Good. If Bruce the First can move on, so can you.

I’m a little awed that Robin can IM so rapidly when I know she is also typing lecture notes. I admire multi-taskers. I decide to follow her lead. I open a new document on my laptop.

THINGS BETTER EXPERIENCED WITHOUT ELY

1. Bingo.

Ely totally messed with my juju. I never won when I played with him sitting at my side, but since we’ve worked out an alternating-Tuesdays schedule for bingo playing, I’ve discovered a lucky winning streak. Who knew? The old people in The Building touch me for luck when I pass by them now, I swear.

2. Frappuccinos.

The tasty treats Ely hates. Yummmmmmmmmm.

3.
Dawson’s Creek.

Ely’s a Dawson-Joey ’shipper (and I don’t think that’s because Dawson was
so clearly gay;
I think Ely really believed that girl-next-door Joey was Dawson’s true love), whereas I am all about the Pacey-Joey true love, and debating the issue with Ely is useless when the final episode proves me
so clearly right.

4. Love Thyself.

Okay, I’ve given up on
Seventeen
entirely (some things are sacred), but even reading
Cosmo
without Ely is not the same fun, and defacing the models with our crayon collection is rather pointless without him (Ely draws a dick much better than I). But
Cosmo
does have a point: Thinking about someone you’re really really attracted to while touching yourself can yield satisfactory—
very
satisfactory—results. And when I think about Gabriel touching me here-there-everywhere while I’m doing just that, I seem to reach a place I never found when fantasizing about doing it with Ely. It makes me want to find that place for real with a real person—a person named Gabriel and not named Ely.
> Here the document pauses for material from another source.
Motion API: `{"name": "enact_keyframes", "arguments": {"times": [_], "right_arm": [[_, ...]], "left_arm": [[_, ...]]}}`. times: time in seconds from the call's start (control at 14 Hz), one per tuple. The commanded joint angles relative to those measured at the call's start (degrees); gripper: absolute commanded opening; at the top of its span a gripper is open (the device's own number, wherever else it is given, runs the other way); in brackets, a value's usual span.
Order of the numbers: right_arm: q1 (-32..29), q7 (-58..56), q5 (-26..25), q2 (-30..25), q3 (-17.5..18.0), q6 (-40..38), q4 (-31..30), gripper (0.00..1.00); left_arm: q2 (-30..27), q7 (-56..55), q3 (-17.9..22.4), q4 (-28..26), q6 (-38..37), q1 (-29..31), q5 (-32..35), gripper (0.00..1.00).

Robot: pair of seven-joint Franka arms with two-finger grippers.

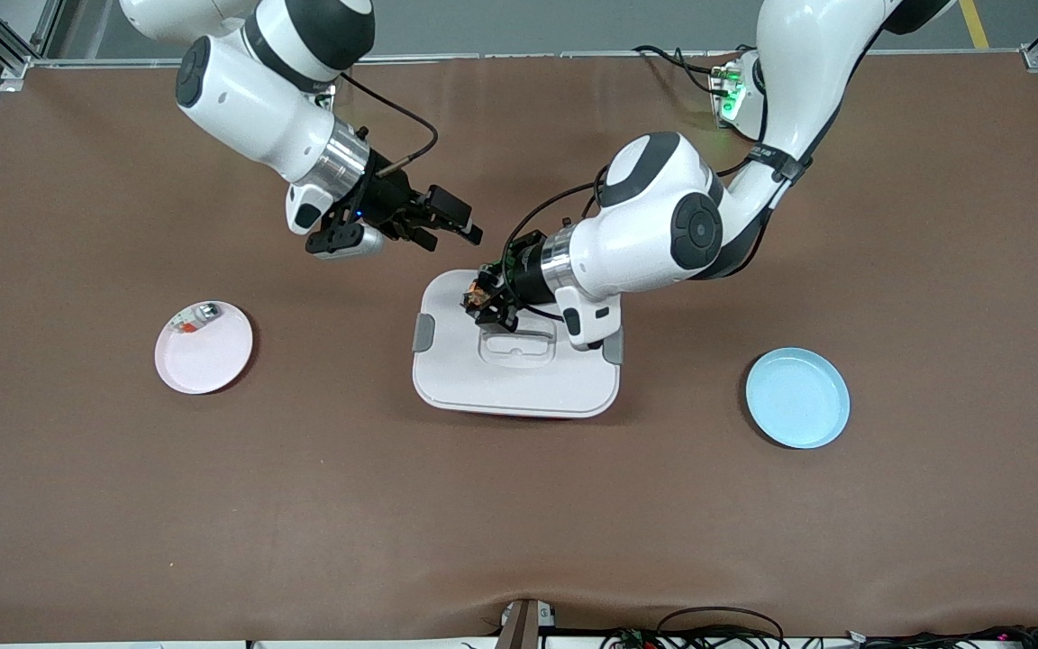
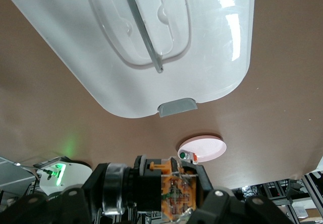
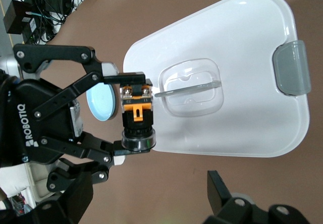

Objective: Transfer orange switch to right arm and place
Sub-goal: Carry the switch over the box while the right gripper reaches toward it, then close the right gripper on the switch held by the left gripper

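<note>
Blue plate: nearest the front camera of the things on the table, toward the left arm's end; nothing lies in it.
White lidded box: mid-table, grey latches on two ends, clear handle recessed in the lid; it sits directly under the handover spot.
Pink plate: toward the right arm's end; holds a small silver-white piece with a red-orange bit. Not the task part.
Orange switch: up in the air over the white box's lid, pinched end to end between the left gripper's pads.
Left gripper: clamped on the switch, wrist turned sideways, presenting it toward the right arm.
Right gripper: jaws spread wide, nothing in them, hanging over bare table just off the box's edge, well short of the switch.
Risk, collision: left fingers cover both ends of the switch; little free body shows for the right jaws. A close on the wrong axis would likely strike the left fingertips.
Risk, drop: if the left lets go before the right has a firm pinch, I judge the part falls onto the lid and may bounce off.
Risk, twist: an off-centre pinch could rotate the small block.
In the way: only the box beneath and the two wrists crowding each other.
</note>
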Motion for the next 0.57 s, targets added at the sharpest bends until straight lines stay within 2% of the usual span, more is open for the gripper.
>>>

Oh. My. God. No wonder I don’t go to class. The professor has decided to run a slide show sponsored by PETA, apparently. I can’t look. I don’t want Robin to look. So I distract her with a new IM:

What does sex feel like?

She turns around so I can see her face looking up at me. Her jaw drops. Then she types back:

Are you serious? You’ve never done it?!?!? YOU?!?!?

I shrug, then send:
I
almost
did it with Bruce the Second. But I knew we were both going through motions to express a feeling we didn’t actually feel for one another, and he seemed to know the same, and he never pushed it like most guys. And I don’t think that’s because Bruce the Second is
so clearly probably gay.
I think maybe it’s because he’s just a good guy.

I hate that.

I guess I hope he finds what he’s looking for. Bruce the Second, that is.

Robin responds:

People say you should wait to be with someone you love, but I think it’s more important to be with someone you like. I mean, that person is going to see you naked, you know? Be inside you. Don’t do it for the sake of doing it, but don’t wait for a fantasy, either.

Friends?
I type back.

She turns around again, smiles up at me.

Yeah.

And suddenly I want to fall out of my chair with
laughter
Because I am imagining Ely on top of me, naked, penetrating me, and the mental image is
so clearly wrong.
The intimacy may be loving, the intentions are good, he’s up and in me, but it’s awkward and forced—worse than the deadening image of watching porn, because the
feeling
part of the chemical components between us just could not be right. Naomi + Ely should not = sex.

Ely likes boys. I like boys. Ely is a boy. I am a girl.

Ring
ring,
Naomi. How can you even be in college when you’re so dumb as to take this long to make the connection? To truly believe it?